A review by jonscott9
Gay Poems for Red States by Willie Carver

3.0

Procured this, my latest slender tome of poems, at Elliott Bay Book Company on our 10th-anniversary trip to Seattle. From that pickup in the American Northwest to returning to my own Middle West environs and reading of a passionate gay teacher's experience due south in Kentucky, that was a multi-stop journey – physically and emotionally – unto itself.

Some of Carver's childhood experiences echo my own so uncannily mirror (or at least run concurrent to) my own that it was startling. See: "Under the Pews," "Trombone," "First Crush," "Self-Hating Preacher," and "Food Stamp Holiday Song."

In "The Truth Will Stand When the World's on Fire" (named for an Appalachian proverb), it's heartbreaking to read his extended thoughts-as-verses about the first suicide note he received from a student –
"She was a bright, queer, rainbow-edged life squashed into two dimensions
in black-and-white worksheet photocopies
for seventeen years;
we saved her life,
but her paper goodbye remained on my desk [...]"

Overall, a lovely and thought-provoking set of autobiographical verses, heavy on his story and often light on rhyme. Sometimes I wished for an extra gut-punch to come from a particular stanza or phrasing. Methinks Carver seeks to present ideas and identities for what they are and let the reader be inspired and/or challenged, and make determinations for themself. He does not force one's reaction to the indignities that he at one time and Kentucky kids all the time still suffer from others' range of ignorances.
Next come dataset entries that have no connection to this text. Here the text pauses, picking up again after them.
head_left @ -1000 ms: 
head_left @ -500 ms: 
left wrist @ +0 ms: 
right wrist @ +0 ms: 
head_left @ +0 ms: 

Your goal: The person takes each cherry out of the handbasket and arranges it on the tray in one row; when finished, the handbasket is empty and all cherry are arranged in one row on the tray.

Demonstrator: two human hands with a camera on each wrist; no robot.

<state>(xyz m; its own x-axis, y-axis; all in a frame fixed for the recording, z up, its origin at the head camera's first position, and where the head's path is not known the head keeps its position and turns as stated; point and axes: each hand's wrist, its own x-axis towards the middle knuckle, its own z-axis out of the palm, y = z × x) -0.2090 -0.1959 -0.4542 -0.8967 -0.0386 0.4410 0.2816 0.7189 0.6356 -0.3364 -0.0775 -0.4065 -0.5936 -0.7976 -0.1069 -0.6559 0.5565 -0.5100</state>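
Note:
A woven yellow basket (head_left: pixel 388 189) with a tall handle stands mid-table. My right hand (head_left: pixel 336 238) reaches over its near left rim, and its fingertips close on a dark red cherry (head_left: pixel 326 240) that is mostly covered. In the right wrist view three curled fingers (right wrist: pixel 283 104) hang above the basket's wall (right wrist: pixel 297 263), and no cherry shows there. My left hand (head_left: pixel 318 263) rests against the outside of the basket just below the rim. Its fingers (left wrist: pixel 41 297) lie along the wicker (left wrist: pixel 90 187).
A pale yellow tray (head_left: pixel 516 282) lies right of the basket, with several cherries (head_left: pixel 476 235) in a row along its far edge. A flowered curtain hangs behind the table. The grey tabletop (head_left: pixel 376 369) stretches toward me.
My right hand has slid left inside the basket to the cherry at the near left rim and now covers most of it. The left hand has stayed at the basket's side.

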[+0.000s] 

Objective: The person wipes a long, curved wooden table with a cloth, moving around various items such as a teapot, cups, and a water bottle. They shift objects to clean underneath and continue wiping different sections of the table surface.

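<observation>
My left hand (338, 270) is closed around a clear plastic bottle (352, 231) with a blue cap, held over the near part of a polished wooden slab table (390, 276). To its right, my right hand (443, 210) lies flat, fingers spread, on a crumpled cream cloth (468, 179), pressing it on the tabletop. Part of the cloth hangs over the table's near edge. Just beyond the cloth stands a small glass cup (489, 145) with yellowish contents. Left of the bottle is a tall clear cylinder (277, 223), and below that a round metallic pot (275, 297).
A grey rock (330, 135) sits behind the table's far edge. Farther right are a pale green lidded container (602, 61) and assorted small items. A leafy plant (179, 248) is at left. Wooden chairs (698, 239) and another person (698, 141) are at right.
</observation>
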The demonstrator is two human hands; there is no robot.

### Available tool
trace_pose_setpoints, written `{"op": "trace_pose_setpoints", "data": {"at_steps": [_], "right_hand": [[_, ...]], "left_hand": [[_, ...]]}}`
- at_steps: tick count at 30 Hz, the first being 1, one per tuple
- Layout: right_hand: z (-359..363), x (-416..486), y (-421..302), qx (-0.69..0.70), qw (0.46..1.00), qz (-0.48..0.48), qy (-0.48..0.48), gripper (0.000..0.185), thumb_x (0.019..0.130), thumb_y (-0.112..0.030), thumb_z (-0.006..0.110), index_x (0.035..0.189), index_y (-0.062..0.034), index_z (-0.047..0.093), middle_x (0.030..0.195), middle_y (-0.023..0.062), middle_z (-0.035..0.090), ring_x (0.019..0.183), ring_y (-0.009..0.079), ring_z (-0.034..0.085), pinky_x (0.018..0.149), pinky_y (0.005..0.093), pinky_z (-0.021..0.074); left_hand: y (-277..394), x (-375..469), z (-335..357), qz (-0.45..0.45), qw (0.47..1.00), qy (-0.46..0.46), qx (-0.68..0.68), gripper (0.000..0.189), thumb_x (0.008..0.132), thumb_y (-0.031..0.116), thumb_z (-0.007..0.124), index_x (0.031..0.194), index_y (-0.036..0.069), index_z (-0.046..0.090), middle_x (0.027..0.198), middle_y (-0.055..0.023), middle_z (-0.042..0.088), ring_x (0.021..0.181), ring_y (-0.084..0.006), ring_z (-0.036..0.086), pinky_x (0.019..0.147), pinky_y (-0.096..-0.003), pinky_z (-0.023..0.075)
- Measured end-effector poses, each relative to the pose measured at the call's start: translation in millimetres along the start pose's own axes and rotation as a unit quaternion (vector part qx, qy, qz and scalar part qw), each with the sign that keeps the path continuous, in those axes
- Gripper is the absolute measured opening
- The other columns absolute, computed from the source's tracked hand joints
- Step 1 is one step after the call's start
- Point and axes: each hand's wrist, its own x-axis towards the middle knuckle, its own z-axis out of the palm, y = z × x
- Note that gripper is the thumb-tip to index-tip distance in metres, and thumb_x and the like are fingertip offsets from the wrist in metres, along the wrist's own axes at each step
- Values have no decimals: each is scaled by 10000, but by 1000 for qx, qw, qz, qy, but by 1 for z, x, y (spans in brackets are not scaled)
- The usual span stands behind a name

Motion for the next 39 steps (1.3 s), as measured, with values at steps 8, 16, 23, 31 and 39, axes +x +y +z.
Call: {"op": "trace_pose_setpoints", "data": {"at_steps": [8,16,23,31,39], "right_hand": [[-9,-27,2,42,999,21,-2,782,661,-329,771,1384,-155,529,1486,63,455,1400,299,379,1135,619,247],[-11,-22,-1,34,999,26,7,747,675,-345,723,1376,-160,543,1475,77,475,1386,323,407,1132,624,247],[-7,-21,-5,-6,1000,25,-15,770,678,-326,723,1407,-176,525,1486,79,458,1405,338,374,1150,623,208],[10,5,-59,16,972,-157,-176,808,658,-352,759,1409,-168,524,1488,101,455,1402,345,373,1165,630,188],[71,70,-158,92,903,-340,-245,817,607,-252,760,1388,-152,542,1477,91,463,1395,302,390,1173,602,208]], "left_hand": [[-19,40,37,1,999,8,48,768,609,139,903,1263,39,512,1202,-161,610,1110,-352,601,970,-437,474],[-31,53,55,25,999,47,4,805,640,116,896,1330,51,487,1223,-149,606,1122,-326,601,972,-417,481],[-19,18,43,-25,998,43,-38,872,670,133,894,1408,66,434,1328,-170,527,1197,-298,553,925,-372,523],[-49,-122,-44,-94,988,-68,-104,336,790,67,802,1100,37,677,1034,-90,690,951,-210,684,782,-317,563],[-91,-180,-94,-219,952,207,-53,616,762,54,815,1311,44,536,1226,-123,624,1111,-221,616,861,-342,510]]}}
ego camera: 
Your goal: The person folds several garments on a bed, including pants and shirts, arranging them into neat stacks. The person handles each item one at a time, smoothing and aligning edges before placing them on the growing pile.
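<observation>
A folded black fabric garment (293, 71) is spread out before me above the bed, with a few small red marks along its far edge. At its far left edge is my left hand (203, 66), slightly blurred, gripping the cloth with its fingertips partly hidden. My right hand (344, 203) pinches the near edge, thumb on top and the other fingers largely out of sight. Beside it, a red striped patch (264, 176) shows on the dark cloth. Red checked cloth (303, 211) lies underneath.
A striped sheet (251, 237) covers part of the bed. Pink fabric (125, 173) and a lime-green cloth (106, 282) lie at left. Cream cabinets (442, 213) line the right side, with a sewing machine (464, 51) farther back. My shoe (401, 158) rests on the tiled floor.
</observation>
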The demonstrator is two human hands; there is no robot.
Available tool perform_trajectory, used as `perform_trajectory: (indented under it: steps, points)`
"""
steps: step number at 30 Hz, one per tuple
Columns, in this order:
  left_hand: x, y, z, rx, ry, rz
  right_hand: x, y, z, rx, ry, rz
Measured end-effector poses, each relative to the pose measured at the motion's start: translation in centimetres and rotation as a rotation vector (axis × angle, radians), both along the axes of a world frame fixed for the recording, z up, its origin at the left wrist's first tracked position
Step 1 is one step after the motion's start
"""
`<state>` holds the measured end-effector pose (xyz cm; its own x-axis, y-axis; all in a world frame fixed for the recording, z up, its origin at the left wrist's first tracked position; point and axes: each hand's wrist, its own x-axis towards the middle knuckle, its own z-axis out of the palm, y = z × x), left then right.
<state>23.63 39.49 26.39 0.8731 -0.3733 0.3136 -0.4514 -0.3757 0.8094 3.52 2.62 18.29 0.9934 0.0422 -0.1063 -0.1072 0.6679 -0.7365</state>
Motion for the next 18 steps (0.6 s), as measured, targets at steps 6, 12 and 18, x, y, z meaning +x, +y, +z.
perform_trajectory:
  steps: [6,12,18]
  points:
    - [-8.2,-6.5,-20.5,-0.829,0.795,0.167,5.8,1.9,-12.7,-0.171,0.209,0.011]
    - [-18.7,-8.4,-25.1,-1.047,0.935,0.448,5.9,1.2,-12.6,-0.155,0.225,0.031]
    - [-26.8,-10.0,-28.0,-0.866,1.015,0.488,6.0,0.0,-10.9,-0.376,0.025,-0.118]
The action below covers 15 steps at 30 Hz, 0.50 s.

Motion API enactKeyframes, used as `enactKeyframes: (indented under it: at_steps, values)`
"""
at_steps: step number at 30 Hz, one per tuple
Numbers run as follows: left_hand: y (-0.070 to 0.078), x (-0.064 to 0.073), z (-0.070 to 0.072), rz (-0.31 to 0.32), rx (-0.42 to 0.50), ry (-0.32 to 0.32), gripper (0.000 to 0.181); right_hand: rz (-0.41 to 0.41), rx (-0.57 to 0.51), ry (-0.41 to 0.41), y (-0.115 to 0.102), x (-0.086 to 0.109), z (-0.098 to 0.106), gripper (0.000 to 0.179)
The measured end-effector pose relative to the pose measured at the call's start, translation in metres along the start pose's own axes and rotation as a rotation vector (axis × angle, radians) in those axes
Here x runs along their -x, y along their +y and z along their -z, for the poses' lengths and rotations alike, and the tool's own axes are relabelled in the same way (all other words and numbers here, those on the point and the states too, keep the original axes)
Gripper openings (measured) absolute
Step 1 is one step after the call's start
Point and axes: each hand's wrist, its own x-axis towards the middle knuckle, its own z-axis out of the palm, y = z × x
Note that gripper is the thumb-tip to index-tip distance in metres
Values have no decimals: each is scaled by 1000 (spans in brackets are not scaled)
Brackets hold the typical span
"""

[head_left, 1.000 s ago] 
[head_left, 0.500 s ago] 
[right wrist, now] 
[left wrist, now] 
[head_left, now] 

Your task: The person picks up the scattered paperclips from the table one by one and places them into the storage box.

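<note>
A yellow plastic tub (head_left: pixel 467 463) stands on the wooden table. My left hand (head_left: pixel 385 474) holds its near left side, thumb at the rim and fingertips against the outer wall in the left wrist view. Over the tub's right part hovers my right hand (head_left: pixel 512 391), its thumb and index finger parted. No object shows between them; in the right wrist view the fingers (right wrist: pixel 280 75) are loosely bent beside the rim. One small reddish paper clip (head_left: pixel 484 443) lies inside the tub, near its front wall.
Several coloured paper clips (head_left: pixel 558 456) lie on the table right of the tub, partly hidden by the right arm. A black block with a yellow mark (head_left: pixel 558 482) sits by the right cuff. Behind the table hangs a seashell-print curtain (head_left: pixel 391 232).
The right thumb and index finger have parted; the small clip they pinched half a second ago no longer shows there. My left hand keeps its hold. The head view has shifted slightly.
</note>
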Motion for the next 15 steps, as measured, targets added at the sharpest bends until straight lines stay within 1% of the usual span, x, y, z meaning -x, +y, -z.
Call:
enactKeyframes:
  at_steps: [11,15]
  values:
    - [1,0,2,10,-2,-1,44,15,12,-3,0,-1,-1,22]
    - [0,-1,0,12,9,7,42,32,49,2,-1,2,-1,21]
There's a lot of detailed, visceral narrative here, and for good reason: Carver won Kentucky's teacher of the year recognition in 2021, and in 2022, he left his post as an educator in the grade-school system where he worked, in part due to ongoing homophobia. He went on to testify before a U.S. House subcommittee about the need for a range of diverse texts to be available to impressionable students that reflect their own experiences. Truly, how long must we sing this song?